“Nell’Ecuador di oggi, come figli dell’unico Padre, siamo chiamati a sanare un contesto familiare e sociale ferito dall’indifferenza dei ‘buoni’, dalla crudeltà dei violenti, dalla povertà della maggioranza, dalla corruzione presente a tutti i livelli della nostra società e dall’inquinamento e dalla distruzione della nostra Casa comune”. Lo scrive la Conferenza episcopale dell’Ecuador, nel messaggio finale della propria assemblea plenaria, che coincide con giorni di forte tensione, nel Paese, per la perdurante violenza e per il recente arresto, all’interno dell’ambasciata del Messico, dell’ex vice presidente Jorge Glas.
“Non è accettabile che un intero Paese veda molti dei suoi leader sociali e politici affrontati come nemici, manipolando le leggi per garantire l’impunità a coloro che hanno venduto l’anima al miglior offerente senza preoccuparsi del futuro dei nostri bambini e giovani, degli adulti e degli anziani; normalizzando ciò che dovremmo rifiutare, togliendoci la speranza e seminando caos e morte”, il monito dei vescovi, che non entrano direttamente nelle polemiche di questi giorni.
“L’azione per guarire il mondo richiede cambiamenti urgenti e profondi nelle strutture politiche, economiche e legali.
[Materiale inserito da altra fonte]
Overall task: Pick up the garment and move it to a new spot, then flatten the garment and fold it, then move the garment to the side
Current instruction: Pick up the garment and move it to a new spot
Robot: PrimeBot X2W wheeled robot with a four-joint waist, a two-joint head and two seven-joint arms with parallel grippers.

Tuttavia, questi non sono sufficienti, perché spesso i cambiamenti non affrontano le cause dei mali e non ne prevedono le conseguenze. Possiamo avere le strutture più sagge e giuste, ma se il cuore è malato, saranno poco o nulla utili. Il cambiamento delle strutture inizia nel cuore”. La guarigione delle ferite del mondo è, quindi, possibile “solo se cambiamo il cuore umano e le strutture sociali, politiche, economiche e culturali”.